# BIND9 dns

## belrpr

Hi,

I am replacing a windows 2003 dns server with a bind9 dns.

DNS is running and working but still have 2 problems that I like to solve:

1. How can I automaticly generate PTR of DHCP clients. So basicly if a computer with hostname gentoo1 gets an ip from the dhcp server.

I would want to be able to ping gentoo1 without knowing his ip address. The windows dns is doing this but my bind9 isn't.

2. I did 2 test to see if my bind9 is working properly compared to my windows 2003 dns.

I basicly find 2 difference:

- The windows dns gives an awnser back (Whatever this is). How can I make my bind9 do the same (Or isn't this required)

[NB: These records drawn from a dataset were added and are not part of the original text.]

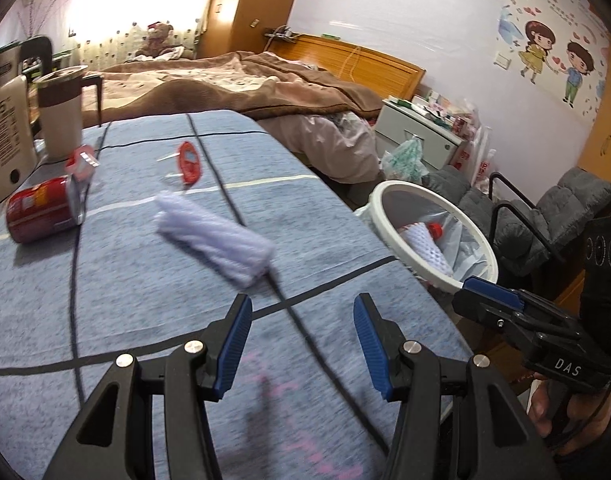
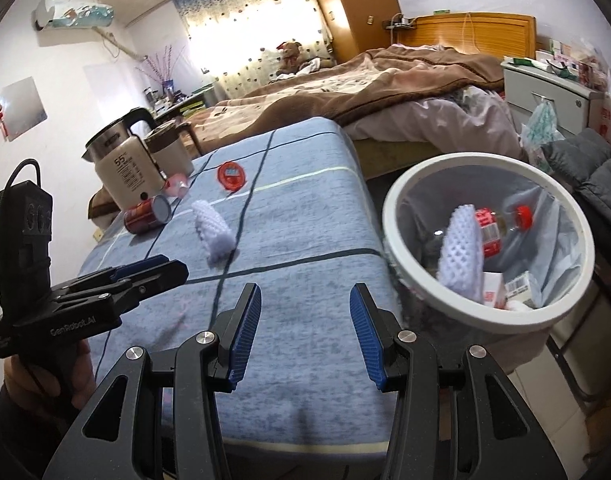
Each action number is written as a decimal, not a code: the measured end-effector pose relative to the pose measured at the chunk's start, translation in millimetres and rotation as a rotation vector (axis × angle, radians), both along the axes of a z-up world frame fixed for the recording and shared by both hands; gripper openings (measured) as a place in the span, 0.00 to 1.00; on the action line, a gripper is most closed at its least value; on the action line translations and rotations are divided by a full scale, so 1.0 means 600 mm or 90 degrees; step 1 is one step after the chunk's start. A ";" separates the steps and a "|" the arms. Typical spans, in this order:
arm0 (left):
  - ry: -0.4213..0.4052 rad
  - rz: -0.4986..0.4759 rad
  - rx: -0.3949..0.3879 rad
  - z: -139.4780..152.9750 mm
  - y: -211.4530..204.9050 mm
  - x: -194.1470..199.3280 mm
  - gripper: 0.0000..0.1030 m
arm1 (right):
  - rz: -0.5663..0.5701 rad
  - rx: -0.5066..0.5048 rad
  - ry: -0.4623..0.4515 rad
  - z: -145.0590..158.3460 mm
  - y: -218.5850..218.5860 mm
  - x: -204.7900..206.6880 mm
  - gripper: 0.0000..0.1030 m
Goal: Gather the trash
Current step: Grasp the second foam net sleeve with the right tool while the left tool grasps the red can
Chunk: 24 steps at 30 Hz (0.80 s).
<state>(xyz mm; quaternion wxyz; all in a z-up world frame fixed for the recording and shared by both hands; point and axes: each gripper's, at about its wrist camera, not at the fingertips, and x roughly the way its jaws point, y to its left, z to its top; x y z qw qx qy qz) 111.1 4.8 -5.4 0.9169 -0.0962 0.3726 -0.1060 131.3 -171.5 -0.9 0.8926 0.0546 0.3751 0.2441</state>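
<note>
Left gripper (image 1: 303, 340): jaws half apart, empty.
Right gripper (image 2: 305, 330): jaws half apart, empty.
Foam sleeve (image 1: 215, 238): on the blue cloth, ahead of left fingers.
Red can (image 1: 41, 210): far left.
Bin (image 2: 401, 200): right of right fingers.

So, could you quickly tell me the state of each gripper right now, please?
Left gripper: open, nothing between its pads, above the blue cloth.
Right gripper: open, holding nothing, beside the white bin.
</note>
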 end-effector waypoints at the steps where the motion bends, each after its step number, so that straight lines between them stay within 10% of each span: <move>1: 0.001 0.005 -0.001 -0.001 0.007 -0.002 0.53 | 0.007 -0.001 0.002 0.000 0.008 0.000 0.46; 24: -0.008 0.138 0.040 0.013 0.193 0.002 0.54 | 0.145 -0.034 -0.001 -0.006 0.173 0.063 0.46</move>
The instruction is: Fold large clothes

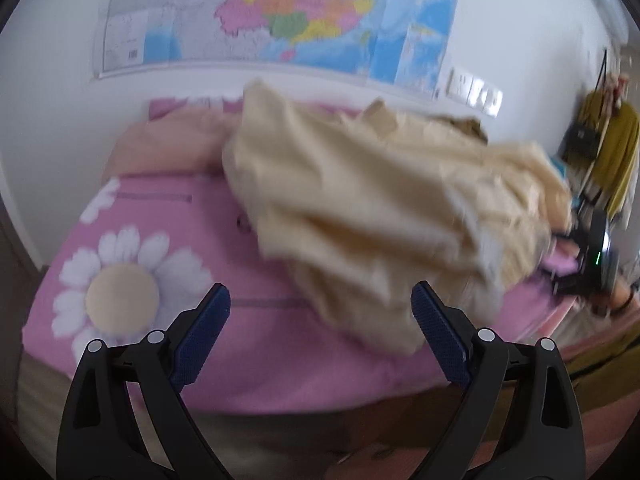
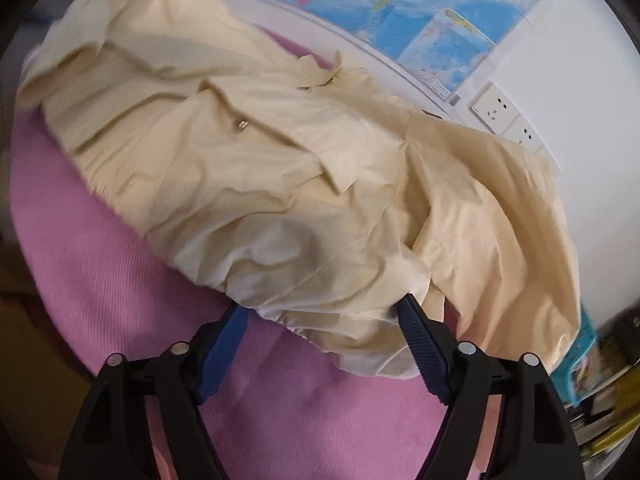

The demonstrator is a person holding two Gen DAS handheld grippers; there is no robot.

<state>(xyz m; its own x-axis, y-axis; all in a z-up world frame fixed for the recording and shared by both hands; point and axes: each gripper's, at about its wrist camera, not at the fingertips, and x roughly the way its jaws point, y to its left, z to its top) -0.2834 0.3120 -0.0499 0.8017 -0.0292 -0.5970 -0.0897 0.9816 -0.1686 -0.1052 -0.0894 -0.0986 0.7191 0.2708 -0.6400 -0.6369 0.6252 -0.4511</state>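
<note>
1. Across the pink blanket (image 1: 132, 216), filling mid-frame, lies the crumpled cream garment (image 2: 280, 168).
2. Low in its own view, the right gripper (image 2: 320, 316) stands spread wide, the garment's hem bunched between the fingers, unpinched.
3. The left gripper (image 1: 320, 300) gapes empty above the blanket.

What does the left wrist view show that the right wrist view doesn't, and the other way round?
Only the left wrist view shows the white daisy print on the pink blanket, the pillow, and the right gripper from outside at the garment's far edge. Only the right wrist view shows the garment's button, the wall sockets, and cloth lying between its own open jaws. Both show the cream garment, crumpled on the blanket, and the wall map. The left gripper is open and empty.
</note>
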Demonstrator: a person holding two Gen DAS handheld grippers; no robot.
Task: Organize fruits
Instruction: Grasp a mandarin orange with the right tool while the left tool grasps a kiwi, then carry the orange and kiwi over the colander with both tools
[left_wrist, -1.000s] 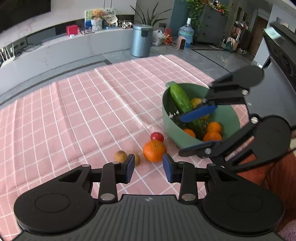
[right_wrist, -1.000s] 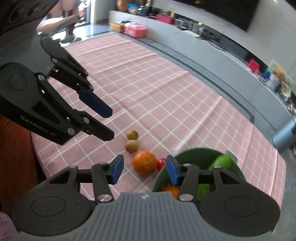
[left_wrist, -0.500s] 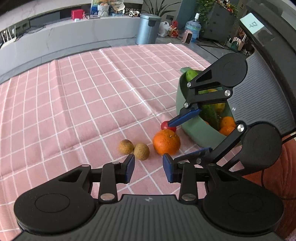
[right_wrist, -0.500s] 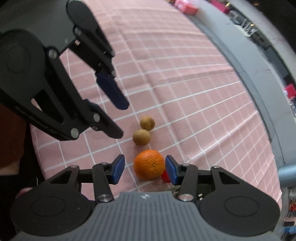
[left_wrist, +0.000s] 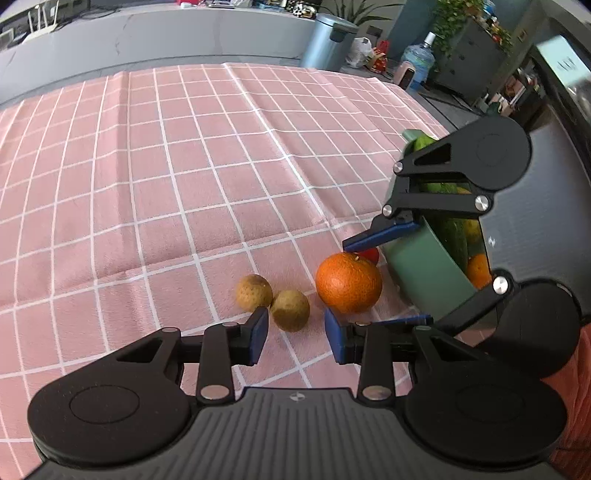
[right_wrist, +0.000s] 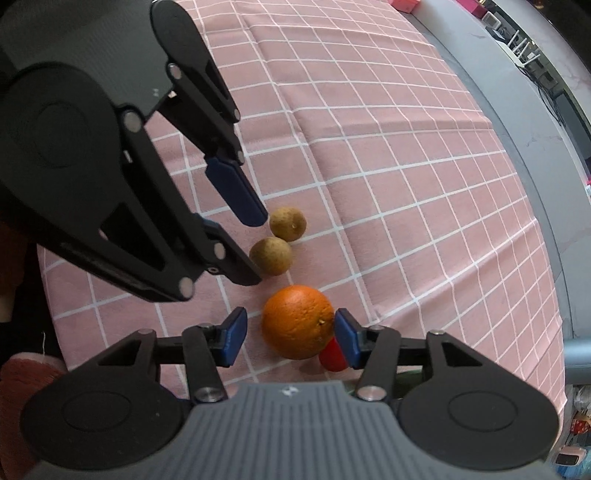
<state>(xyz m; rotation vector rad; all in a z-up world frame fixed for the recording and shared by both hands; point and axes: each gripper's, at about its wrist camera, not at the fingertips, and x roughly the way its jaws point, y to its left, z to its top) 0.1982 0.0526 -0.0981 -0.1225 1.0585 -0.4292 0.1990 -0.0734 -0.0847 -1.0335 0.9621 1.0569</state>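
Observation:
An orange (left_wrist: 348, 282) (right_wrist: 298, 321) lies on the pink checked cloth, with a small red fruit (left_wrist: 370, 254) (right_wrist: 332, 355) behind it and two brown round fruits (left_wrist: 290, 310) (left_wrist: 254, 292) beside it. My left gripper (left_wrist: 295, 336) is open, its jaws on either side of the nearer brown fruit (right_wrist: 270, 255). My right gripper (right_wrist: 288, 336) is open around the orange; its right pad sits at the peel, the left pad apart. A green bowl (left_wrist: 424, 273) holds a cucumber (left_wrist: 448, 229) and small oranges (left_wrist: 478, 269).
The cloth's near edge and a red-brown cushion (left_wrist: 572, 398) lie close to the grippers. A grey bin (left_wrist: 327, 40), a water bottle (left_wrist: 421, 61) and a low grey counter (left_wrist: 147, 40) stand beyond the table.
Both grippers have come lower and closer to the fruits. The right jaws now straddle the orange, and the left jaws now flank the nearer brown fruit.

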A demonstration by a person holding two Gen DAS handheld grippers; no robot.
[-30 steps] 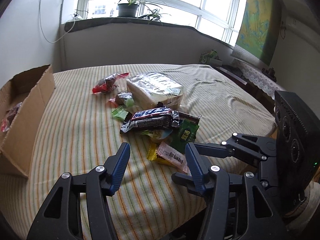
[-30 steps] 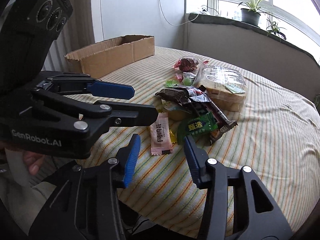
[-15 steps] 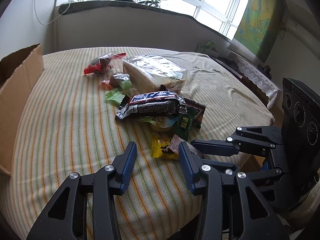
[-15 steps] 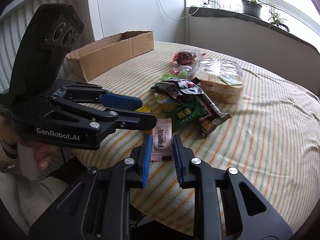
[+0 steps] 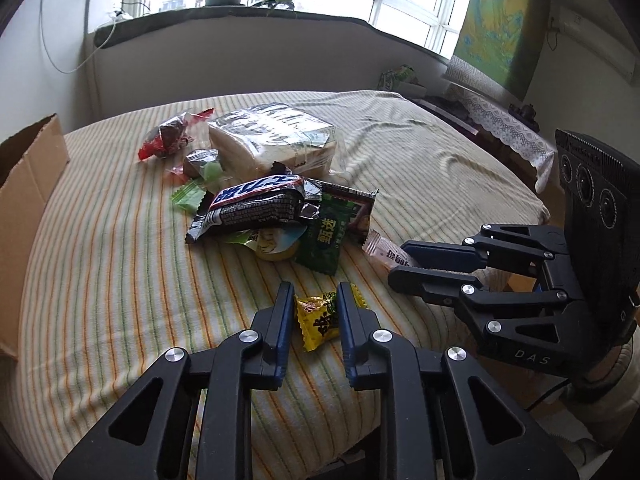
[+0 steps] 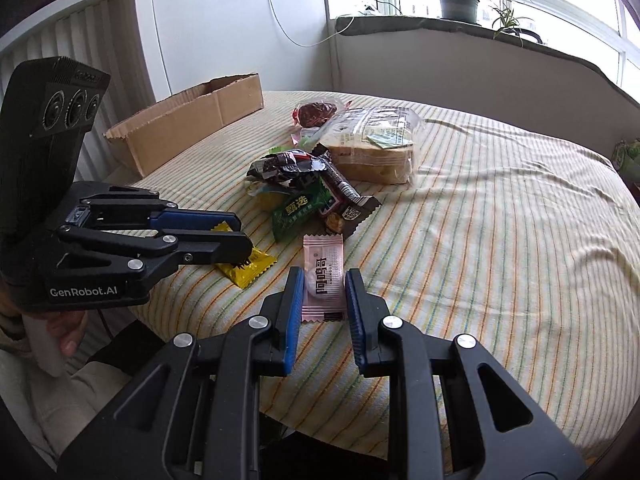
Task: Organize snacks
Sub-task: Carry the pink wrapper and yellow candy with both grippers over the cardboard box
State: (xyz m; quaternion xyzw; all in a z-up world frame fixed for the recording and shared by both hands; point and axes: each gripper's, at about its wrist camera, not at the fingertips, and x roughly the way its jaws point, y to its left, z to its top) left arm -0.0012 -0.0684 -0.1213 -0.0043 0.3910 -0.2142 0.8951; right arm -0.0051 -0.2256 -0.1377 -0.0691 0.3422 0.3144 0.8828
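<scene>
While both tools reach in low over the near edge of the striped bed (image 5: 120, 280), the left gripper (image 5: 314, 306) levels its blue jaws on either side of a yellow candy packet (image 5: 318, 318), pinching it against the cover. The right gripper (image 6: 322, 294) lies nearly flat as well, its jaws closed onto the sides of a pink sachet (image 6: 323, 276) that rests lengthwise between them. Just beyond both lies the heap of snacks: a green packet (image 6: 296, 214), a dark chocolate bar wrapper (image 5: 256, 208) and a wrapped sandwich (image 5: 276, 142). A cardboard box (image 6: 188, 124) stands open at the bed's far left.
</scene>
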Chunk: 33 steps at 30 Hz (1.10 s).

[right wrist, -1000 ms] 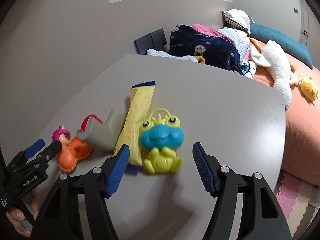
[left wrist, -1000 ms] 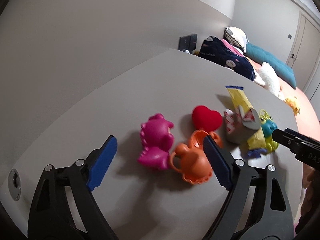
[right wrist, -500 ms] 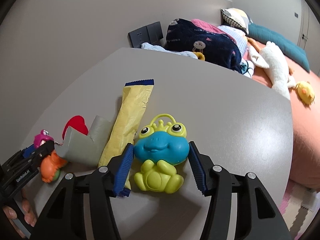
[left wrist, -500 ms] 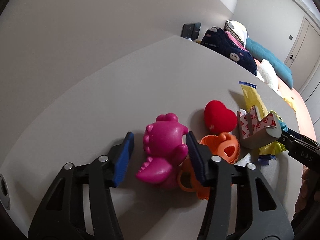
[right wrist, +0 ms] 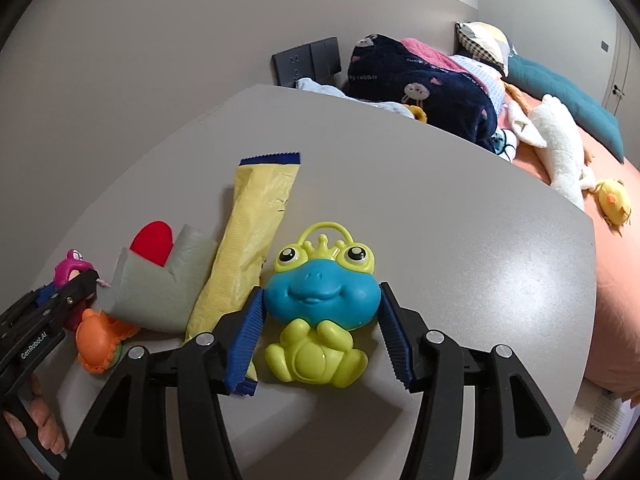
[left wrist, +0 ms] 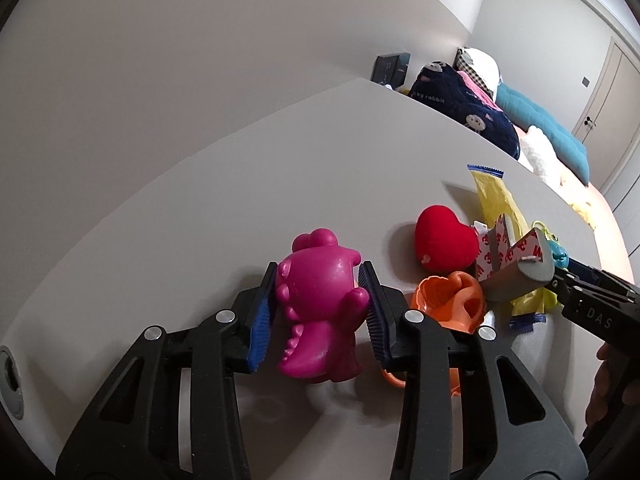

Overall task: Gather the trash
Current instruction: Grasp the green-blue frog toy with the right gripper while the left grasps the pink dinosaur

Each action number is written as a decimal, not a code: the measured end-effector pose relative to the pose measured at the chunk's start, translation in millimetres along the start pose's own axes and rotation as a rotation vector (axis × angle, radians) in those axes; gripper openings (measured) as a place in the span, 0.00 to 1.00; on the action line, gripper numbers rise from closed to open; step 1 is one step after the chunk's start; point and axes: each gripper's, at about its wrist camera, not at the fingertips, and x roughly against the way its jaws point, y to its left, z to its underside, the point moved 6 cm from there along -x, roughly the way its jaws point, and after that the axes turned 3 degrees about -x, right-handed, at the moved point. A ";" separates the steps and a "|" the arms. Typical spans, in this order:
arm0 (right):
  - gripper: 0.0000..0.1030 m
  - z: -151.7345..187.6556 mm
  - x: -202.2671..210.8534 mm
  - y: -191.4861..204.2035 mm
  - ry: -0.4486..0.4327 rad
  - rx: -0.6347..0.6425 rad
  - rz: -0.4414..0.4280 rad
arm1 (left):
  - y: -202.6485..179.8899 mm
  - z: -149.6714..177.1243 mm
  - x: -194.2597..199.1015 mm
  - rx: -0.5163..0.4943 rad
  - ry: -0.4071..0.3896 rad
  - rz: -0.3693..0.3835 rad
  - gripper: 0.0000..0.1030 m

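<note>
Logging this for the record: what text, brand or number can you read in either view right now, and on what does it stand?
"GenRobot.AI": on the black left gripper body.
"DAS": on the black right gripper body, rest cut off.
"ky rabbit": on the navy printed blanket, start hidden.
"3M": repeated red print on the grey folded tape backing.
Yellow crinkled wrapper: print too faint to read.

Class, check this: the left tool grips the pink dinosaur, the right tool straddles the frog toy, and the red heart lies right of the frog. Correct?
Not quite. In the right wrist view the red heart lies left of the frog toy, beyond the yellow wrapper. The rest stands.
</note>
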 end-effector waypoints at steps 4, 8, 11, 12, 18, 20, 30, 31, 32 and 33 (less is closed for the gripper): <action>0.55 2.2 1.3 -0.8 -0.004 -0.009 -0.012 | 1.6 0.6 6.5 0.000 -0.009 -0.002 0.38; 0.55 5.3 9.1 -4.6 -0.004 -0.030 -0.037 | 2.3 1.2 14.9 0.004 -0.021 -0.006 0.38; 0.55 9.4 18.6 -5.0 -0.006 -0.032 -0.048 | 2.8 4.0 24.7 0.009 -0.030 -0.009 0.38; 0.55 10.7 21.1 -5.2 -0.006 -0.031 -0.049 | 2.0 4.9 26.7 0.010 -0.031 -0.010 0.38; 0.55 26.9 48.4 -10.3 -0.011 -0.053 -0.080 | -6.0 20.3 48.7 0.021 -0.041 -0.002 0.38; 0.55 33.5 57.3 -11.7 -0.014 -0.061 -0.089 | -12.2 27.4 56.1 0.014 -0.039 0.001 0.38; 0.55 76.7 102.9 -18.1 -0.029 -0.070 -0.105 | -47.6 60.8 90.0 -0.028 -0.034 0.028 0.38; 0.55 80.8 107.4 -19.4 -0.032 -0.072 -0.106 | -53.1 64.8 93.7 -0.036 -0.032 0.034 0.38; 0.55 85.0 111.9 -20.9 -0.034 -0.074 -0.107 | -56.3 66.6 95.1 -0.041 -0.031 0.037 0.38; 0.55 89.6 117.0 -22.7 -0.037 -0.078 -0.108 | -60.3 69.9 97.6 -0.048 -0.030 0.043 0.38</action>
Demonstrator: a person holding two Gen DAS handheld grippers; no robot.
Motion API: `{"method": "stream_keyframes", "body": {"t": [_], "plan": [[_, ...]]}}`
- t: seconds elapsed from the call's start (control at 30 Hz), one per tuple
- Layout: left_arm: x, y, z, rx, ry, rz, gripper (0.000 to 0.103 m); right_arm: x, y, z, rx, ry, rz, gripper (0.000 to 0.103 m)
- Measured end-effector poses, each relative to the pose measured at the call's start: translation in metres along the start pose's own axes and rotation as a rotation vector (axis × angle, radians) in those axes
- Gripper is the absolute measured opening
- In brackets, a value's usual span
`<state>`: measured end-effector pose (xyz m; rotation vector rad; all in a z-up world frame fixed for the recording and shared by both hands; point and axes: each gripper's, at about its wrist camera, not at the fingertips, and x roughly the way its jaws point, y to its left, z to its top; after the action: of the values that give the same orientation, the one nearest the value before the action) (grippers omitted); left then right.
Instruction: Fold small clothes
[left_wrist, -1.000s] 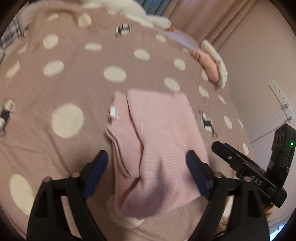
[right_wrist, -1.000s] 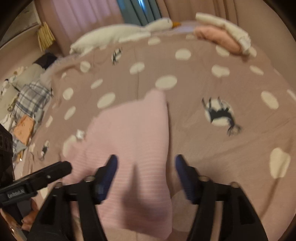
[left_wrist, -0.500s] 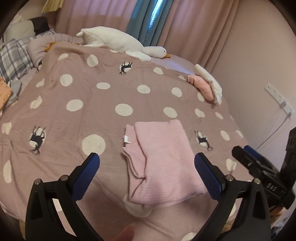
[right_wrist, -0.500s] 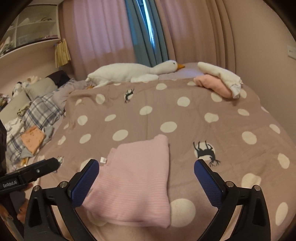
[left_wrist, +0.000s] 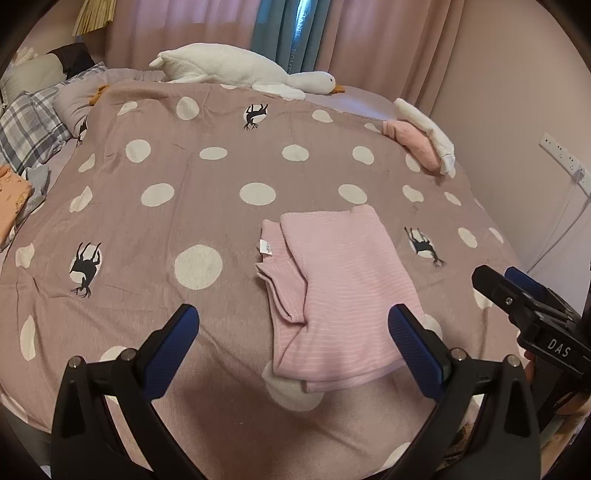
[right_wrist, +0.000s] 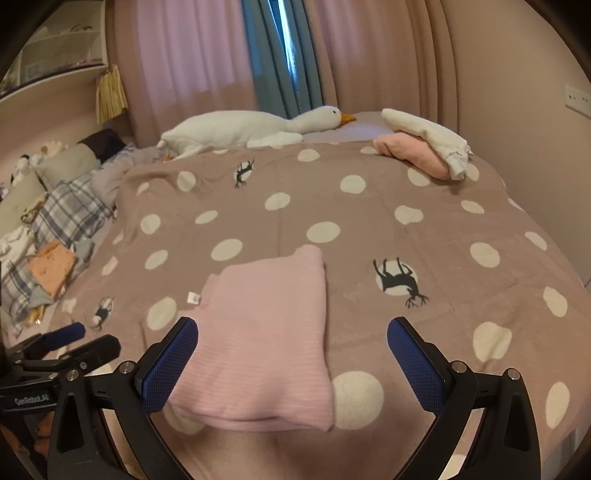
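I hold both the left claw (left_wrist: 293, 334) and right claw (right_wrist: 291, 345) wide and empty above the folded top (left_wrist: 332, 291) on the blanket (left_wrist: 207, 173), judging this fold finished; next I'd stack it by the pile (left_wrist: 421, 146).

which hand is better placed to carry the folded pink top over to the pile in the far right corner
Right, probably. The pile lies to the right of the folded pink top, on the right tool's side. Both tools are open and empty; the left tool would have to reach across.
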<state>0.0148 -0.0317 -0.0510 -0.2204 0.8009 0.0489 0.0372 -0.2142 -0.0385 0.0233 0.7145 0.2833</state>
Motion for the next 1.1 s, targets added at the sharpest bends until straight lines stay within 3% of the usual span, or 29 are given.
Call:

- The bind9 gives an authority back. What is this and why do I need it?

These are the results:

Windows:

```
; <<>> DiG 9.3.2 <<>> kvkov.be

;; global options:  printcmd

;; Got answer:

;; ->>HEADER<<- opcode: QUERY, status: NOERROR, id: 15305

;; flags: qr aa rd ra; QUERY: 1, ANSWER: 2, AUTHORITY: 0, ADDITIONAL: 0

;; QUESTION SECTION:

;kvkov.be.                      IN      A

;; ANSWER SECTION:

kvkov.be.               600     IN      A       10.101.1.2

kvkov.be.               600     IN      A       10.101.1.4

;; Query time: 1 msec

;; SERVER: 10.101.1.2#53(10.101.1.2)

;; WHEN: Mon Mar  5 11:15:56 2007

;; MSG SIZE  rcvd: 58

```

Bind9 linux

```
; <<>> DiG 9.3.2 <<>> kvkov.be

;; global options:  printcmd

;; Got answer:

;; ->>HEADER<<- opcode: QUERY, status: NOERROR, id: 3028

;; flags: qr aa rd ra; QUERY: 1, ANSWER: 0, AUTHORITY: 1, ADDITIONAL: 0

;; QUESTION SECTION:

;kvkov.be.                      IN      A

;; AUTHORITY SECTION:

kvkov.be.               86400   IN      SOA     testserver.kvkov.be. admin.kvkov.be. 1 10800 3600 604800 86400

;; Query time: 0 msec

;; SERVER: 10.101.1.8#53(10.101.1.8)

;; WHEN: Mon Mar  5 11:14:55 2007

;; MSG SIZE  rcvd: 79

```

Any help is very much appreciated.

----------

## ce110ut

look up generate keyword for bind.  This keyword is used on a config which lets you auto-generate ranges.  I do not remember the syntax.

----------

## Demonarch

 *belrpr wrote:*   

> 
> 
> I basicly find 2 difference:
> 
> - The windows dns gives an awnser back (Whatever this is). How can I make my bind9 do the same (Or isn't this required)
> ...

 

Umm. I'm not an expert on the subject but to me it seems your BIND is lacking a suitable A-record (kvkov.be), instead of that it gives the best thing it's got in its configuration which is the SOA-record for kvkov.be.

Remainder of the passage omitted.